7
Oct 03
THE JOHNSTON BROTHERS – “Hernando’s Hideaway”
“All you see are silhouettes / And all you hear are castanets / And no-one cares how late it gets / Not at Hernando’s Hideaway” – late night Spanish-themed drinking dens are romanticised by the Johnstons. Perhaps some of the staff in certain of London’s current nightspots remembered this song from their boyhoods and let it influence their choice of career? Sordid present-day realities aside this is an evocative, neatly-produced novelty, which only starts to irritate after half a dozen plays. Castanets are all over the place of course, but you also get struck matches, mysterious knocks, vocals conspiratorially down near the mic and flashing string flourishes.
5
It is, of course, a show tune, from The Pajama Game. Any romance involved is ironic (what’s being described is a Prohibition-era speakeasy in Iowa, for heaven’s sake! And during a garment workers’ strike.
Where I remember it best is from a cabaret bar in Annapolis, Maryland, in 1988 (I was staying with the pianist.) The speciality of the house was show tunes and this was an eternal favourite, with lighters lit – Rocky Horror Show style – at the “strikle a match” line.
FUN!
Нормуль)
The flip of this was Hey There, also from The Pajama Game. I’m rather confused as to why this anonymous bunch had the number one when the exact same coupling was released by the rather more stylish Johnnie Ray, and also Doris Day (who sang Hey There in the movie).
Apparently it was a real place, a speakeasy in Dubuque, Iowa. Bars all over the US (where it wasn’t a no.1) have nicked the name, but not in the UK. How queer.
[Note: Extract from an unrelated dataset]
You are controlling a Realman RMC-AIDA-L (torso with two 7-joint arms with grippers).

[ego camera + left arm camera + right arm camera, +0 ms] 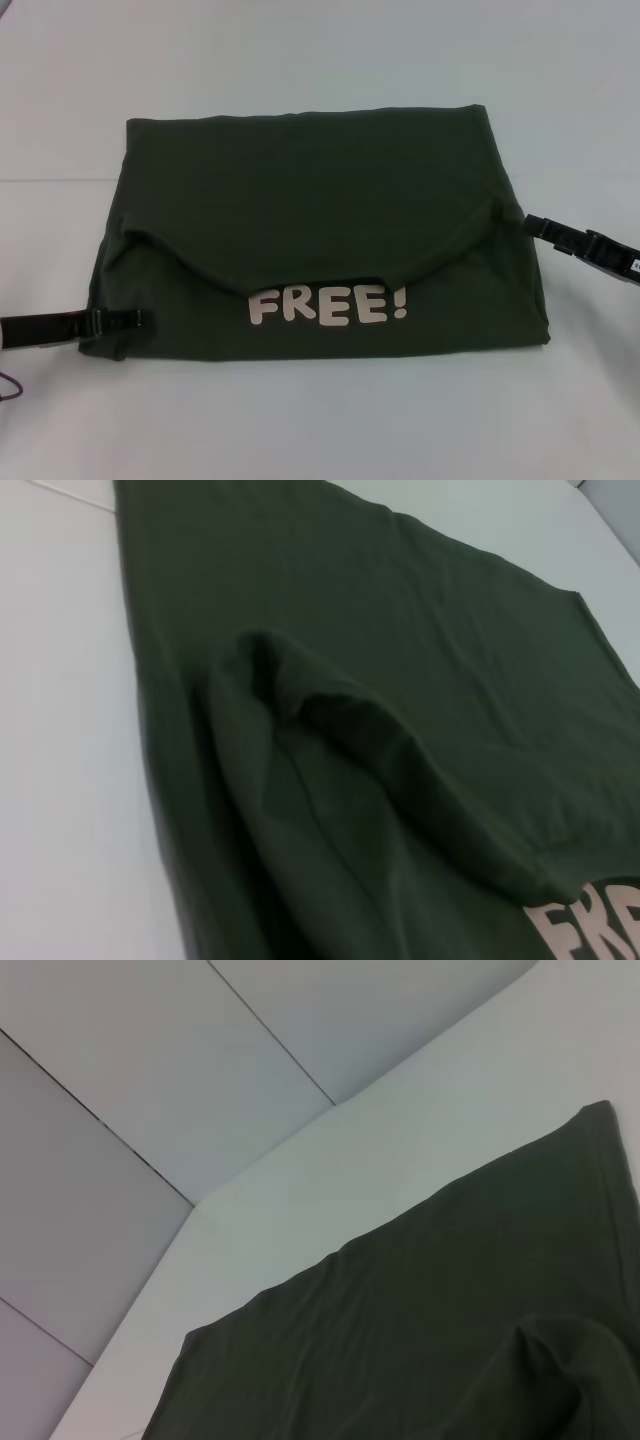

Did Doris sing Hey There in the film? She certainly didn’t release a recording of it, or HH. It would have been fairly odd if she had, as it was strange enough for her label, Columbia, to have already released recordings of Hey There by two artists on their roster – Johnnie Ray and Rosemary Clooney. Only JR recorded HH from that label, in fact…
I think the Johnston Brothers were like The Stargazers – on radio/TV quite a lot, so maybe they plugged it on the air!
Nice enough record; it was used to advertise Renault cars on TV a few years ago, I recall!
Hey There is a superb song – far more subtle and delicate than HH. A nice flipside to the coin…
Re 5: You’re right Eli, I was thinking of Rosemary Clooney’s Hey There, which was also the flip of a number one single, This Ole House! Yes, Doris sang it in the film – it’s where Rosie gets that “are you talking to me?” line from.
Only in America – as I suspected before I checked, they weren’t on the same UK release. Her Billboard feat with the record is impressive:
http://www.digitaldreamdoor.com/pages/mr-music/Ask-Mr-Music-10.html
Not to be confused with The Brothers Johnson, of “Strawberry Letter 23” and “Get the funk outta my face” fame.